■ Stored data
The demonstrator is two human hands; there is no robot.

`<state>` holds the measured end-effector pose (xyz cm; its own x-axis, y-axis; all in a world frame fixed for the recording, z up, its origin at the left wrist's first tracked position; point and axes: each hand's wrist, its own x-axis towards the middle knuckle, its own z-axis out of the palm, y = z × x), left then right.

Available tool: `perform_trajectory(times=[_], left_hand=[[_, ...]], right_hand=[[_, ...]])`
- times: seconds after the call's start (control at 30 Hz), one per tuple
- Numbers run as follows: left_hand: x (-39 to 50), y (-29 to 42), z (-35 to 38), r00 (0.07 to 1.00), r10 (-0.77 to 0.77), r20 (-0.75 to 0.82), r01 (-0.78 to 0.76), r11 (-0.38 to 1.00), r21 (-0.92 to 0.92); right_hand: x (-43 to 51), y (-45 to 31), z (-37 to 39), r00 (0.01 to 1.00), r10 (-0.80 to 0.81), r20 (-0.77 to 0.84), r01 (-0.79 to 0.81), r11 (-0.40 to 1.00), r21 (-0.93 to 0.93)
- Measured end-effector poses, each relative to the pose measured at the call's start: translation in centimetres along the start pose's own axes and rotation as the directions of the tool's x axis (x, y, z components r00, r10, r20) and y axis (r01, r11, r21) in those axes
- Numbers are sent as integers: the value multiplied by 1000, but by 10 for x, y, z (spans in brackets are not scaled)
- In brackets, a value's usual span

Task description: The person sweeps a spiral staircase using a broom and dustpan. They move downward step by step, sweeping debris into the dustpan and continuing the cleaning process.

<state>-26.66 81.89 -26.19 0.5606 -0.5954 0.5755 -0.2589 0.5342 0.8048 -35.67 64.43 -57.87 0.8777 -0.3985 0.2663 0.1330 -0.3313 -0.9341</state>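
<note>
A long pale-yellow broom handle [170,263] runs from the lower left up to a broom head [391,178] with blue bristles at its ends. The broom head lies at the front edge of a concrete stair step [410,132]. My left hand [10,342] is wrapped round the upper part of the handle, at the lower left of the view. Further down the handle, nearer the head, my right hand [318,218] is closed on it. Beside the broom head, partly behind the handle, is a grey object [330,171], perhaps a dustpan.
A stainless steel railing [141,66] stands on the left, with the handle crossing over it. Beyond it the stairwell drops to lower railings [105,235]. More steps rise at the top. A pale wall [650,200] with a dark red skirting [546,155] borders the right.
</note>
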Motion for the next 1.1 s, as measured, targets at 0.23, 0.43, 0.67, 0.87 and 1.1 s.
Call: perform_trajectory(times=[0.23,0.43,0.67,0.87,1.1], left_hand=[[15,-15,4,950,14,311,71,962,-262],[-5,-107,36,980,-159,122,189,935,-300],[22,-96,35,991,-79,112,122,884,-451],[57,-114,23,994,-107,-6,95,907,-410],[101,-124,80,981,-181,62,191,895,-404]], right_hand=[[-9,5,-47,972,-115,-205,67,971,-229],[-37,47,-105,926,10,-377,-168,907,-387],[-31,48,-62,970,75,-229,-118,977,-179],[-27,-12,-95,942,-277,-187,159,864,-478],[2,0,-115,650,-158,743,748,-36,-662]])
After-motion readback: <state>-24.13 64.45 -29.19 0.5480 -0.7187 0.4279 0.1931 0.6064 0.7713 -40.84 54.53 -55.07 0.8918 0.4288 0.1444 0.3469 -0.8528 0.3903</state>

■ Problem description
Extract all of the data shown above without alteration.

■ Task output
The demonstrator is two human hands; there is no robot.

`<state>` holds the measured end-effector pose (xyz cm; its own x-axis, y-axis; all in a world frame fixed for the recording, z up, its origin at the left wrist's first tracked position; point and axes: each hand's wrist, its own x-axis towards the middle knuckle, its own z-axis out of the palm, y = z × x), left then right.

Available tool: `perform_trajectory(times=[_], left_hand=[[_, ...]], right_hand=[[_, ...]])`
- times: seconds after the call's start (control at 30 Hz), one per tuple
- Numbers run as follows: left_hand: x (-39 to 50), y (-29 to 42), z (-35 to 38), r00 (0.07 to 1.00), r10 (-0.77 to 0.77), r20 (-0.75 to 0.82), r01 (-0.78 to 0.76), r11 (-0.38 to 1.00), r21 (-0.92 to 0.92); right_hand: x (-43 to 51), y (-45 to 31), z (-37 to 39), r00 (0.01 to 1.00), r10 (-0.80 to 0.81), r20 (-0.77 to 0.84), r01 (-0.79 to 0.81), r11 (-0.40 to 1.00), r21 (-0.93 to 0.93)
- Measured end-effector poses, each relative to the pose measured at the call's start: translation in centimetres along the start pose's own axes and rotation as the directions of the tool's x axis (x, y, z components r00, r10, r20) and y axis (r01, r11, r21) in those axes
- Numbers are sent as integers: the value multiplied by 1000, but by 10 for x, y, z (spans in brackets are not scaled)
- In brackets, a value's usual span

Task description: The person sweeps a spiral staircase using a broom and dustpan. They move downward step by step, sweeping debris into the dustpan and continuing the cleaning process.

<state>-26.66 81.89 -26.19 0.5606 -0.5954 0.5755 -0.2589 0.5342 0.8048 -35.67 64.43 -57.87 0.8777 -0.3985 0.2663 0.1330 -0.3313 -0.9341</state>
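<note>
A long pale-yellow broom handle [170,263] runs from the lower left up to a broom head [391,178] with blue bristles at its ends. The broom head lies at the front edge of a concrete stair step [410,132]. My left hand [10,342] is wrapped round the upper part of the handle, at the lower left of the view. Further down the handle, nearer the head, my right hand [318,218] is closed on it. Beside the broom head, partly behind the handle, is a grey object [330,171], perhaps a dustpan.
A stainless steel railing [141,66] stands on the left, with the handle crossing over it. Beyond it the stairwell drops to lower railings [105,235]. More steps rise at the top. A pale wall [650,200] with a dark red skirting [546,155] borders the right.
</note>
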Motion for the next 1.1 s, as measured, targets at 0.23, 0.43, 0.67, 0.87 and 1.1 s.
Call: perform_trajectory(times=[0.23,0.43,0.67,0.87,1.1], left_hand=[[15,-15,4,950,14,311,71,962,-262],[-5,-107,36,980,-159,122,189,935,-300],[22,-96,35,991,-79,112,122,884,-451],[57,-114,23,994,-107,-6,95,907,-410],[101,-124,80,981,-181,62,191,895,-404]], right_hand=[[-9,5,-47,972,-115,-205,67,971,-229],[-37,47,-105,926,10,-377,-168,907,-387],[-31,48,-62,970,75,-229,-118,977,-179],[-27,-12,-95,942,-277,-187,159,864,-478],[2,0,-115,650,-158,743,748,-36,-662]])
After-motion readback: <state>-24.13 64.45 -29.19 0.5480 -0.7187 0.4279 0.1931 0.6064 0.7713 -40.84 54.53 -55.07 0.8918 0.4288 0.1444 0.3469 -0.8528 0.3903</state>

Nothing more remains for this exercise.